Premier René Pleven’s cabinet of Socialists, Popular Republicans, other center and moderate right parties, formed last July, shooed off the Assembly for a pro longed vacation. Then Pleven announced a forceful program. He wanted to increase compulsory military service from 12 to 18 months, to double the military budget, to outlaw Communist spies and saboteurs, etc. But to translate all this into action, he still needed the Assembly. Last week the legislators came back to Paris. Pleven’s cabinet immediately found itself teetering. Its survival was threatened by four issues:

¶ The setback in Indo-China gave the Communists and fellow travelers a chance to howl for an end of the war and a negotiated peace with Viet Minh Boss Ho Chi Minh (see WAR IN ASIA).

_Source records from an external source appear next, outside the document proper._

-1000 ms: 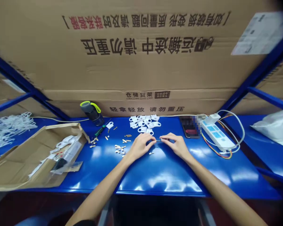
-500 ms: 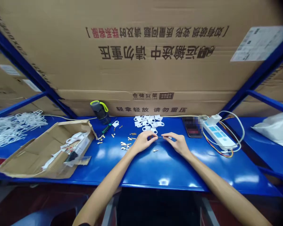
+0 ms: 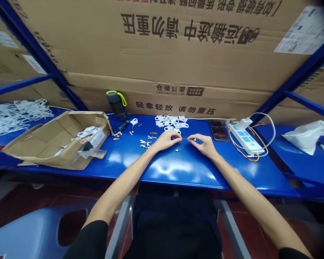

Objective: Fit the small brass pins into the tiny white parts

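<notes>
Along a glossy blue metal counter (image 3: 178, 176), small brass terminals (image 3: 145, 143) lie scattered, then come the left hand (image 3: 165, 140) and right hand (image 3: 203, 145), fingertips closed together on a thin metal pin (image 3: 184, 138) above a tiny silver screw (image 3: 177, 150). The pin is so fine that a slackened pinch could drop it among the loose parts.

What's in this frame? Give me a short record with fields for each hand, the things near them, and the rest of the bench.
Left hand: fingertips beside a thin metal pin, contact unclear
Right hand: fingertips pinching the thin metal pin
Things nearby: white plastic tags, small brass fittings, a loose metal part
Rest: blue workbench, cardboard box, power strip, water bottle, white cords
</notes>
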Demonstrator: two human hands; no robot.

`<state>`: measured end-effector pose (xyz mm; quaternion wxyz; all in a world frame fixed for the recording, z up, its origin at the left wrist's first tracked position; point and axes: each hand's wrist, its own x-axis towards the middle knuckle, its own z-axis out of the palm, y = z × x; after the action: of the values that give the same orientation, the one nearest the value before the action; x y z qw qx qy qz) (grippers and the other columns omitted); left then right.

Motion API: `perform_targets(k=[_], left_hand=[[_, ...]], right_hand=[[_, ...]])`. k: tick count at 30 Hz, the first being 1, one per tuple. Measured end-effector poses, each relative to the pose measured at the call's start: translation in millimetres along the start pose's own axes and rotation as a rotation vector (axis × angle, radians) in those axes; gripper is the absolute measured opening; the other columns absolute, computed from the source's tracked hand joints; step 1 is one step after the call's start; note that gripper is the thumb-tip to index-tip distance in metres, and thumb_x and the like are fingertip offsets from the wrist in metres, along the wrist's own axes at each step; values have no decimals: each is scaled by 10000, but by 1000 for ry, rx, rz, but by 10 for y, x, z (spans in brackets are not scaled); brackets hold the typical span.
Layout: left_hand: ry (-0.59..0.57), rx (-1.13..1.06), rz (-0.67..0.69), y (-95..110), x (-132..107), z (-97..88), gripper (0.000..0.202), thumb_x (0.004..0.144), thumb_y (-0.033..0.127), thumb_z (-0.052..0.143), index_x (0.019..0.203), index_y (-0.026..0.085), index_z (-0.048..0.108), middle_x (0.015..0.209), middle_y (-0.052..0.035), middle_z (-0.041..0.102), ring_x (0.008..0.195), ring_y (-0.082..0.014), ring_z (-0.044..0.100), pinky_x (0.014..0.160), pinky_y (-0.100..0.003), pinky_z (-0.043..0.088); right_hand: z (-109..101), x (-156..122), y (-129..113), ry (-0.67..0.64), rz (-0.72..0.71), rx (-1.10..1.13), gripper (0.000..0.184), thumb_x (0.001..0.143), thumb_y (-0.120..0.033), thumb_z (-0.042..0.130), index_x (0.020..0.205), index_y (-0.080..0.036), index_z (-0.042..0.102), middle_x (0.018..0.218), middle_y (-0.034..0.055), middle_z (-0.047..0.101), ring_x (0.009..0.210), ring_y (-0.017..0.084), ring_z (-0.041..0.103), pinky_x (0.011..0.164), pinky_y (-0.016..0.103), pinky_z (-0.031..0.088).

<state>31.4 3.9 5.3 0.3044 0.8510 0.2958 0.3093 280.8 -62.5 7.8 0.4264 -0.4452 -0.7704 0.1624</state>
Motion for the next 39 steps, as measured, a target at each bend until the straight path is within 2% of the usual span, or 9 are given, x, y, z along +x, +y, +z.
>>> perform_targets(k=[4, 9, 14, 16, 22, 33, 39], left_hand=[[19, 74, 35, -24, 16, -23, 228, 998, 360, 659, 1032, 185, 800, 1034, -51, 801, 914, -210, 697, 888, -336, 528], [30, 109, 49, -46, 8, -70, 221, 1001, 362, 669, 1046, 191, 802, 1062, -52, 801, 912, -207, 702, 882, -334, 529], [88, 67, 26, -62, -23, -76, 226, 997, 371, 677, 1042, 186, 798, 1039, -52, 805, 912, -207, 713, 891, -337, 537], [99, 90, 35, -53, -31, -49, 217, 994, 366, 683, 1020, 184, 798, 1023, -54, 807, 929, -214, 716, 923, -351, 534], [35, 93, 80, 17, -46, 10, 204, 1012, 342, 653, 1019, 193, 792, 1016, -53, 803, 954, -216, 726, 958, -358, 531], [59, 115, 48, -4, -52, -3, 203, 995, 350, 666, 1011, 196, 798, 1018, -51, 806, 951, -217, 717, 928, -352, 530], [40, 111, 45, 15, -62, 19, 234, 1002, 389, 657, 1034, 204, 797, 1024, -51, 801, 946, -214, 712, 918, -343, 538]], right_hand=[[-35, 18, -12, -29, 9, 7, 253, 956, -467, 666, 987, -266, 818, 1043, 55, 837, 961, 279, 785, 973, 443, 614], [41, 141, -5, -68, -51, 36, 254, 971, -436, 640, 1005, -259, 819, 1028, 43, 836, 948, 266, 791, 940, 419, 617], [125, 152, 9, 12, -42, 61, 236, 975, -419, 651, 994, -249, 814, 1022, 54, 833, 951, 263, 786, 933, 419, 620], [139, 104, 20, 5, -23, 63, 234, 972, -422, 660, 992, -246, 814, 1024, 59, 833, 950, 263, 783, 924, 420, 622], [151, 43, 25, -3, 18, 85, 229, 953, -421, 671, 974, -245, 815, 1010, 59, 833, 924, 264, 779, 876, 420, 625], [149, 70, 31, -13, 5, 82, 255, 948, -436, 649, 969, -238, 808, 986, 57, 829, 876, 239, 766, 847, 387, 616], [175, 75, 88, -41, 2, 104, 238, 956, -437, 672, 998, -254, 819, 1025, 46, 834, 929, 248, 777, 919, 404, 610]])
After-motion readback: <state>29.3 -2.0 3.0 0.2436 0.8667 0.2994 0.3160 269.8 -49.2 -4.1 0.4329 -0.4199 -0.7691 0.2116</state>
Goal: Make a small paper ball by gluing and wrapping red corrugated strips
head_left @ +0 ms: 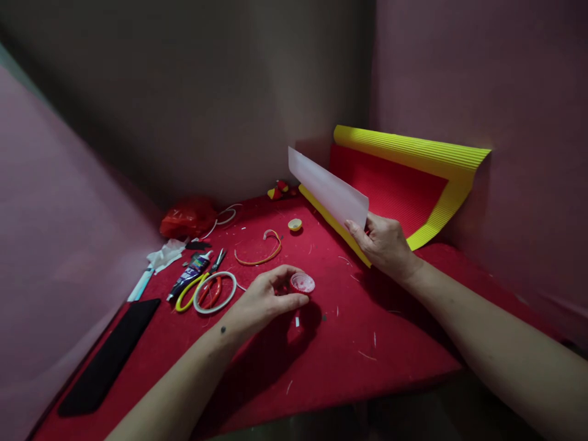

¶ German rearmament had split Pleven’s ministers. The Socialists were dragging their feet over the issue. One of their spokesmen, Defense Minister Jules Moch, was opposed to the U.S. plan for quick recruitment of a Germany army. “I will be the minister of French rearmament, not of German rearmament,” he said stubbornly. A hectoring Communist communiqué from Prague (see INTERNATIONAL), demanding a halt to German rearmament, sent some Socialists into a flutter; they saw “another Korea on our doorstep.”

¶ French rearmament had the backing of all important parties except the Communists. But financing it, even with a whopping U.S. handout (see INTERNATIONAL), made fiscal changes imperative. New taxes seemed necessary, including heavier, more equitably distributed levies on corporations and farmers. With parliamentary elections a few months off, the Assembly balked in political fright.

¶ Pleven was pushing electoral reform. In place of proportional representation, a clumsy failure because it encourages multiple-party paralysis, the Premier proposed a “système majoritaire,” which would build up a few strong parties at the expense of the weakest. Pleven was determined to fight for this program, even if it meant his downfall.

One of the beneficiaries of a système majoritaire would be Charles de Gaulle’s RPF (Rally of the People of France). Last week at a fervent national council of his party in Paris, complete with the Cross of Lorraine, the V-for-victory sign of World War II, and chants of “De Gaulle to power!”, the general proclaimed: “Once again, we shall be called in at moins cinq”—(meaning “five minutes of,” the French equivalent of “the eleventh hour”). The Gaullists still believed themselves to be the wave of the future. Some of their former cronies among the Popular Republicans, like ex-Premier Georges Bidault, were in favor of an alliance with the RPF. Only then, they argued, would French politics achieve a solid anti-Communist front and a government of decision.